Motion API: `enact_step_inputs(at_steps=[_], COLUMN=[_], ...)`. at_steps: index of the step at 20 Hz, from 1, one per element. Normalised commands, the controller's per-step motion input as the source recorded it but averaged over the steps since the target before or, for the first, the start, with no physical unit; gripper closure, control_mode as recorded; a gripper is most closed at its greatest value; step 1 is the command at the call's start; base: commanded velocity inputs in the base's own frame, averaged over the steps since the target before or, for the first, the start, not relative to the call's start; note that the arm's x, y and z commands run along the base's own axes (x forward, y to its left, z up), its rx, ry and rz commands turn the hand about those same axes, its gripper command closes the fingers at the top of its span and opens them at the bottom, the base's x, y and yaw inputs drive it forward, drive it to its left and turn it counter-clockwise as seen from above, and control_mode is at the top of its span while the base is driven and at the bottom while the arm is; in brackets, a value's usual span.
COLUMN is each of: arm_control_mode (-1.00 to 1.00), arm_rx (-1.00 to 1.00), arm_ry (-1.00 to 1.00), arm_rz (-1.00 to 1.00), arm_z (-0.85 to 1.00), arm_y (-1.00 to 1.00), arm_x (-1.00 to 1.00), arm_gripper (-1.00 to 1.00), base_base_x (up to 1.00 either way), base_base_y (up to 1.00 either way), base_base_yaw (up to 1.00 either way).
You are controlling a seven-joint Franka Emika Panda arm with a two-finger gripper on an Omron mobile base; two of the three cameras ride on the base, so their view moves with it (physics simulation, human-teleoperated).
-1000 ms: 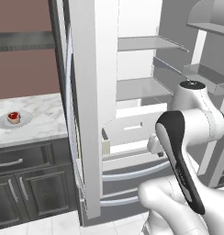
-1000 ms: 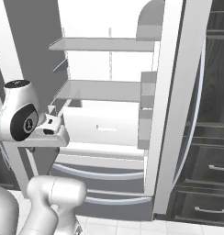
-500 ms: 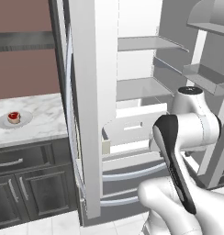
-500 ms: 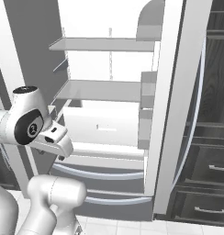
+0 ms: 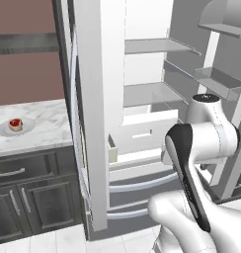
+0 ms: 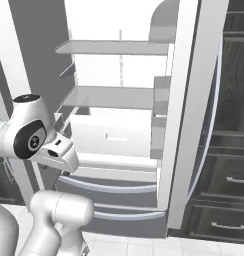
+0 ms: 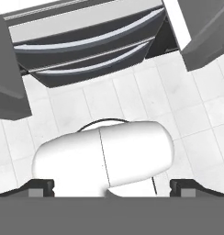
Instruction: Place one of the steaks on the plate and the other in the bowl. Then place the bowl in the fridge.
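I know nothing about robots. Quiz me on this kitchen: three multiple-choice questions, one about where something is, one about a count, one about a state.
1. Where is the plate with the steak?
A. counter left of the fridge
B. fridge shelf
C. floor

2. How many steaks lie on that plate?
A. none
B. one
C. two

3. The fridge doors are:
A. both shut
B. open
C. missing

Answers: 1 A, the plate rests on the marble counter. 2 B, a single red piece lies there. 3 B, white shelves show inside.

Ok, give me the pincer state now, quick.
Pincer: open and empty, its two dark tips set wide apart, pointing down at the tiled floor in front of the fridge.
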Motion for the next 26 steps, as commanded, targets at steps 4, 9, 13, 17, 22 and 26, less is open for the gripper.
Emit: enact_step_inputs(at_steps=[4, 9, 13, 17, 22, 26], arm_control_mode=[1.0, 1.0, 1.0, 1.0, 1.0, 1.0], arm_rx=[0.0, 0.0, 0.0, 0.0, 0.0, 0.0], arm_ry=[0.0, 0.0, 0.0, 0.0, 0.0, 0.0], arm_rz=[0.0, 0.0, 0.0, 0.0, 0.0, 0.0], arm_z=[0.0, 0.0, 0.0, 0.0, 0.0, 0.0], arm_y=[0.0, 0.0, 0.0, 0.0, 0.0, 0.0], arm_x=[0.0, 0.0, 0.0, 0.0, 0.0, 0.0], arm_gripper=[-1.0, -1.0, -1.0, -1.0, -1.0, -1.0], base_base_x=[-0.67, -0.17, -0.11, -0.13, 0.0, 0.15], base_base_y=[0.33, 0.83, 1.0, 1.0, 1.0, 1.0], base_base_yaw=[0.0, 0.0, 0.0, 0.0, 0.0, 0.0])
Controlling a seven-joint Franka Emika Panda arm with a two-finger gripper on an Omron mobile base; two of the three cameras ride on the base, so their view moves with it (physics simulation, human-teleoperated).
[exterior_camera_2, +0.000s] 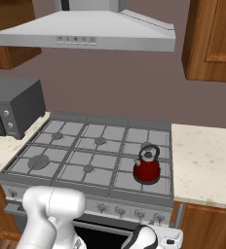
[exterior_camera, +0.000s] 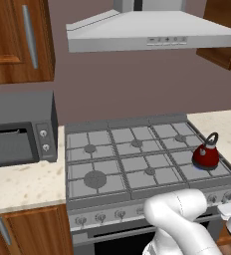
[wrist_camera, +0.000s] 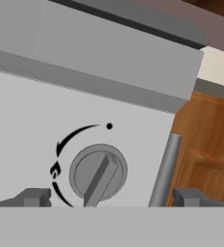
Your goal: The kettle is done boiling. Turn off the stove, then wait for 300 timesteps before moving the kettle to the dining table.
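Small squat red dome kettle (exterior_camera: 206, 157) w/ dark arched handle + dark knob sits upright on front-right burner of the wide grey metal six-burner gas stove (exterior_camera: 137, 159), on dark grey grate; same kettle in right base view (exterior_camera_2: 147, 168), also front-right, near stove's front edge. Row of knobs runs along stove front panel below the grates. Hand view: round grey stove knob (wrist_camera: 98, 172) w/ raised bar grip, bar tilted off vertical, black arc arrow + small flame icon at its left, black dot above. Gripper (wrist_camera: 113, 198) is spread wide, nothing held; two dark finger tips (wrist_camera: 35, 197) at bottom of hand view stand either side of the knob, not touching it, knob roughly btwn them but closer to the left tip. Vertical grey bar handle (wrist_camera: 163, 169) and brown wood cabinet door (wrist_camera: 205, 154) just right of the panel. White robot arm (exterior_camera: 179, 219) bends low in front of stove's right half. Grey microwave box (exterior_camera: 20, 129) on beige speckled counter (exterior_camera: 23, 184) left of stove; beige counter also on right side (exterior_camera_2: 205, 163). Grey range hood (exterior_camera: 152, 30) overhead, brown wood wall cabinets either side.
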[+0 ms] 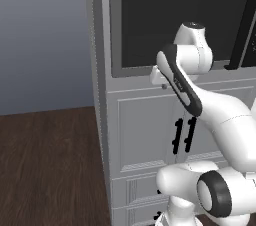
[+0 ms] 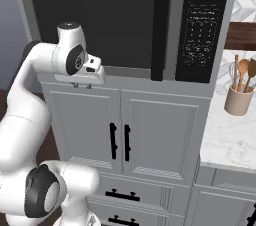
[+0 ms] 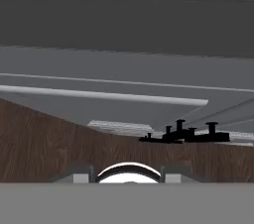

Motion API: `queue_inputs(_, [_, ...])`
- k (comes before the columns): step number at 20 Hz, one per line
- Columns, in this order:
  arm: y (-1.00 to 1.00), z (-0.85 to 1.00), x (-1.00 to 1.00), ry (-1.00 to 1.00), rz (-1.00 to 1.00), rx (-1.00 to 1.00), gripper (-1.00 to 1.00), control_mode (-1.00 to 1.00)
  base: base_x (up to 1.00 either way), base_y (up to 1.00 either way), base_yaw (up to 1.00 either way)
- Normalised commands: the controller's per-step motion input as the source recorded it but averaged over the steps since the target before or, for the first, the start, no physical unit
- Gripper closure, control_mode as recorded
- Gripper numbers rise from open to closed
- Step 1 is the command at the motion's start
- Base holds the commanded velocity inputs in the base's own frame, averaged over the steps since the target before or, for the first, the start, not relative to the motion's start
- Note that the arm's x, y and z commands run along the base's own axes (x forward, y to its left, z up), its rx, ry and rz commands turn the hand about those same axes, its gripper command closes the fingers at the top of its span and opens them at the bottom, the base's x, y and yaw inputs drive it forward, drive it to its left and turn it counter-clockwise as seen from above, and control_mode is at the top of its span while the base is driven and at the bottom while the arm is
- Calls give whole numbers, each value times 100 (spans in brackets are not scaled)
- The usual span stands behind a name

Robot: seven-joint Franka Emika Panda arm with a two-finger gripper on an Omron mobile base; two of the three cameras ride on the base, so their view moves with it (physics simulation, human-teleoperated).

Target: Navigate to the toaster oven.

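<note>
The toaster oven is out of view. My gripper (image 2: 82,85) hangs in front of the grey cabinet tower, just below the bottom edge of the large built-in dark-doored oven (image 2: 100,20). From the left base view the gripper (image 1: 161,83) sits at the oven's lower frame. In the hand view the gripper (image 3: 127,176) points down at the dark wooden floor (image 3: 44,143) and the cabinet base. Its fingertips (image 3: 82,174) stand wide apart, open, with nothing between them.
Under the oven are two grey cabinet doors with black handles (image 2: 120,142) and drawers (image 2: 122,195). A black control panel (image 2: 202,25) sits right of the oven door. Further right, a marble counter (image 2: 227,142) carries a utensil crock with wooden spoons (image 2: 239,99). Wooden floor (image 1: 50,170) lies open at left.
</note>
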Motion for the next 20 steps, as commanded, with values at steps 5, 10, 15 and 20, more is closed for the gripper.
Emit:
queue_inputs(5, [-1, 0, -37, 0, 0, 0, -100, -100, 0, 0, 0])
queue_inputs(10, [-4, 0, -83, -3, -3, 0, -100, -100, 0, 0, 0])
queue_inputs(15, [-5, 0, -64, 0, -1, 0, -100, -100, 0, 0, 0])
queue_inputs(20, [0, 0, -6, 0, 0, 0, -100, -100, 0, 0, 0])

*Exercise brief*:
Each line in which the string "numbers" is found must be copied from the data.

*Your solution*:
- Gripper numbers rise from open to closed
- Calls give whole numbers, each value times 100 (spans in brackets are not scaled)

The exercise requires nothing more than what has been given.